Part 2 blogs

A place to share your blogs or the blogs that you have read and found interesting or related to part 2 lessons.


Here is a non-technical, autobiographical blog of a noob coder who has become a noob DL Practitioner.

Dear Experts, please excuse the blog. For anyone else who is getting started, I hope you find motivation in my story.

If I can get started on the DL Path, so can you.



@jeremy I wanted to request you to pin this so that we could follow the tradition of Part1V2 where everyone would share their blog posts in a thread.

We haven’t pinned them in the past - it just stays close to the top when people keep posting their cool work :slight_smile:

1 Like

Apologies, I misremembered :sweat_smile:

Well part 2 has a great focus on generative models, don’t know if VAEs specifically will be covered in class or not, but I wrote a blog trying to intuitively explain why they work, hope it’s useful to someone here:


That’s some absolutely exceptional writing. Really well done.

I’m not planning to cover VAEs - and now I don’t have to feel guilty about it, since you’ve covered it so well! :slight_smile:

Have you got any thoughts on VAEs vs GANs and their pros and cons? I’m familiar with the theory of VAEs but don’t have the intuition of a practitioner in this area.


Hey all.

I’m looking for some feedback on a post I banged out over this weekend.

I love using IPython notebooks for exploring data and visualizing results, but I’m really not a fan of using them for larger coding projects. On the other hand, remotely editing code being run on a different server ends up being a much bigger pain than just working in the browser. I tried a number of different remote editor approaches and compared them (with setup instructions):

I’d love to hear some folks thoughts. Is this interesting? Let me know what makes sense and what doesn’t. What’s missing and what’s extraneous? Don’t worry about spelling and grammar mistakes (there’s a lot!). I haven’t had a chance to edit those yet.



Thanks for the post! I’ve moved it into this blogs topic - hope that’s OK.

A minor issue but significant: I don’t normally care about fonts at all, but for some reason the font on your sight was a strain on my eyes. Kinda funky kerning or something - not sure. It could just be when viewing on Windows, or firefox, or something… I like the layout though!
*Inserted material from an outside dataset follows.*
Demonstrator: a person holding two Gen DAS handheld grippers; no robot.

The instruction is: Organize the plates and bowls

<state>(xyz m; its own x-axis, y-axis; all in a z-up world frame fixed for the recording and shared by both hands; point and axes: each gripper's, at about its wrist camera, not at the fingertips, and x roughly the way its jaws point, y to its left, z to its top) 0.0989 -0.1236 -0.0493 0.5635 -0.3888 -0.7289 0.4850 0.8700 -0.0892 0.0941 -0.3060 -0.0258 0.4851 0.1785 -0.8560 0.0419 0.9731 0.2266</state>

Personally, I much prefer using vim and jupyter notebook to the local editor approach. Clearly the approach you’re using is valuable to you, so it’s great that you’re talking about it - but I think it might be more helpful to mention that plenty of people really do think that the alternatives you gloss over at the start are actually a great idea? As it stands, I’d be nervous about recommending this post myself, because I feel like it could give the wrong impression that using a local editor is a strictly better option.

I’d be more comfortable with something that said clearly that you’re describing an approach which the reader may or may not find better, but it’s certainly worth trying to see how they like it.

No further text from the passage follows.